Buffalo Nichols will play the Sugar Maple Music Festival on Saturday, August 7, 2021

photo by Samer Ghani

For all the moonlighting he’s done in other genres over the years, Carl Nichols always comes back to the blues. At various points in his career Nichols has played gospel (despite being an atheist), West African music (despite being born and raised in Milwaukee) and, as one half of the acclaimed folk duo Nickel & Rose, Americana (despite having some deep reservations about that genre’s long history of appropriating black music without always welcoming black musicians). None of those gigs, however, extinguished his desire to play the kind of traditional, acoustic blues he grew up admiring.

Maybe on some level he’s pathologically drawn to spaces where he’s an outsider.
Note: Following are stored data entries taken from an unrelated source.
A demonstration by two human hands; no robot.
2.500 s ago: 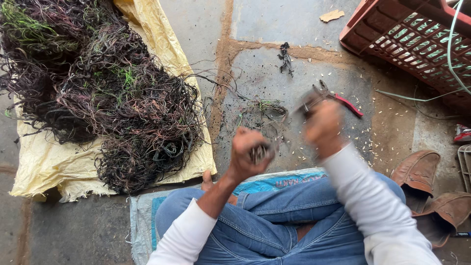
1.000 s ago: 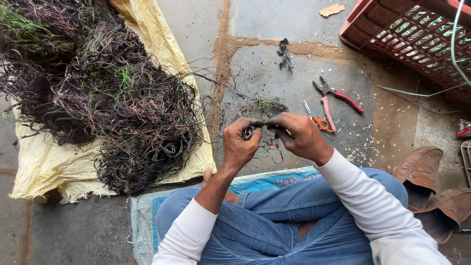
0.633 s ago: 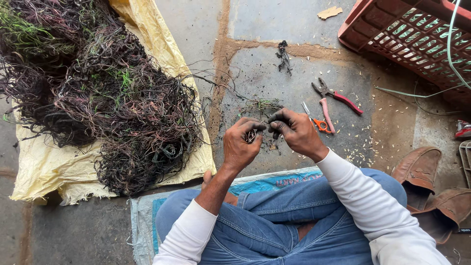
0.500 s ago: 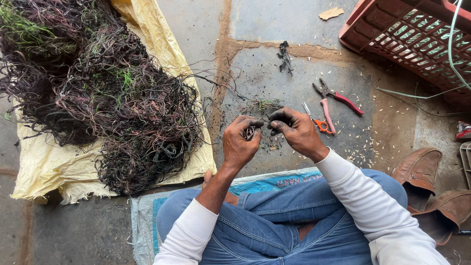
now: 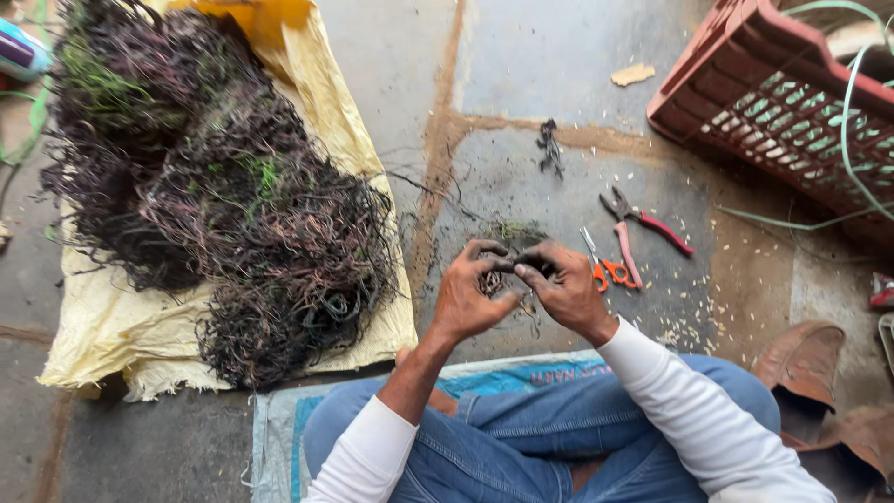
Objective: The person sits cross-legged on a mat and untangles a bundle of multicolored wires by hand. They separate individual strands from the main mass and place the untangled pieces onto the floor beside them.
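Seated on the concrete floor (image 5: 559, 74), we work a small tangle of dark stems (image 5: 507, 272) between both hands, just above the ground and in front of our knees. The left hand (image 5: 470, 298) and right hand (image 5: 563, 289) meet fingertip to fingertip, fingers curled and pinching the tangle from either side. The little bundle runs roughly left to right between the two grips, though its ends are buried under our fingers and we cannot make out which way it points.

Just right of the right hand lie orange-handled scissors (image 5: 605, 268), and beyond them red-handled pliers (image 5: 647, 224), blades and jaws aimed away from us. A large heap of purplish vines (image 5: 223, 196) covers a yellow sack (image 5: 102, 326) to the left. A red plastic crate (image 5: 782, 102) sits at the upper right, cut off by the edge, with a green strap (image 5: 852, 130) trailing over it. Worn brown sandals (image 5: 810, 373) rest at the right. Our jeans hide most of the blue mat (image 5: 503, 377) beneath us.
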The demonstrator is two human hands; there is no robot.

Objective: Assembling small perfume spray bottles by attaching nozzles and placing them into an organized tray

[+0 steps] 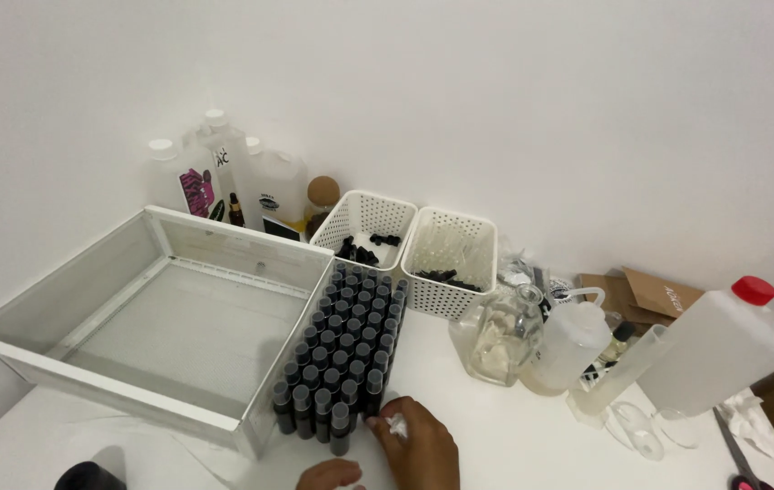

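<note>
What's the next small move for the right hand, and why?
Probably set what it pinches down at the near end of the block of small dark vials. The right hand grips something small and white beside the front row; the left hand rests close by.

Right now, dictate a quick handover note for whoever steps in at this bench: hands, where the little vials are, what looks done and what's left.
Right hand: closed around something small and white, touching the near end of the dark vials.
Left hand: only partly in view at the bottom edge; its hold cannot be told.
Vials stand upright in packed rows beside the large clear box, which has nothing in it.
Small black parts lie in two white baskets behind.
Done: vials grouped. Whether they are filled or capped cannot be told.
</note>
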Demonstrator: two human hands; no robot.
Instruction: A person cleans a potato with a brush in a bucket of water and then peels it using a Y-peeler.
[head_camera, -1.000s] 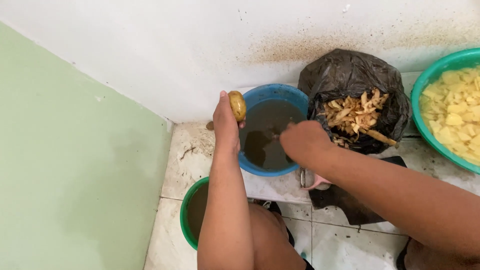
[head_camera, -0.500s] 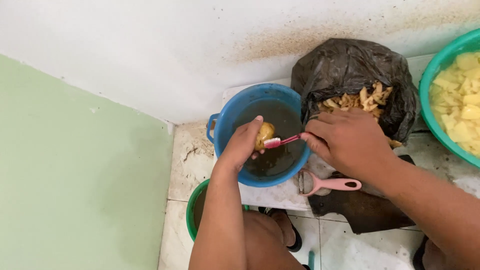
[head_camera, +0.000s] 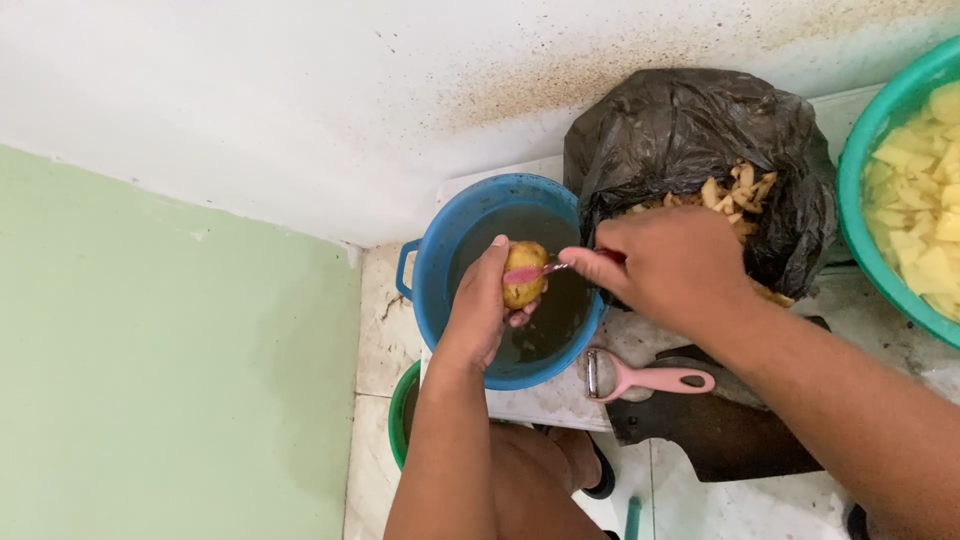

As a twentysomething black musician, Nichols is all too aware that the modern blues scene doesn’t look much like him, but he never outgrew his childhood love of the music. “It seemed cool to me when I was young,” he says. “You’d just hear people like Lightnin’ Hopkins or R.L. Burnside, and they just seemed cool. That’s why anybody gets into music, because it speaks to them.”

And it continues to speak to him, so much so that he’s tabled Nickel & Rose just as the duo was establishing itself as a major folk festival draw to pursue his dream of returning the blues to its songwriter roots. “I think a lot of what’s been lost in the blues since the early ’60s is the black experience, so I try to sing about that,” Nichols says. “I can’t escape racial realities, but I’m also aware that my audience is different than me, so the way they receive my message is different. I have this nostalgia for an era where blues musicians sang about their experiences to their own people, but that audience isn’t there now.”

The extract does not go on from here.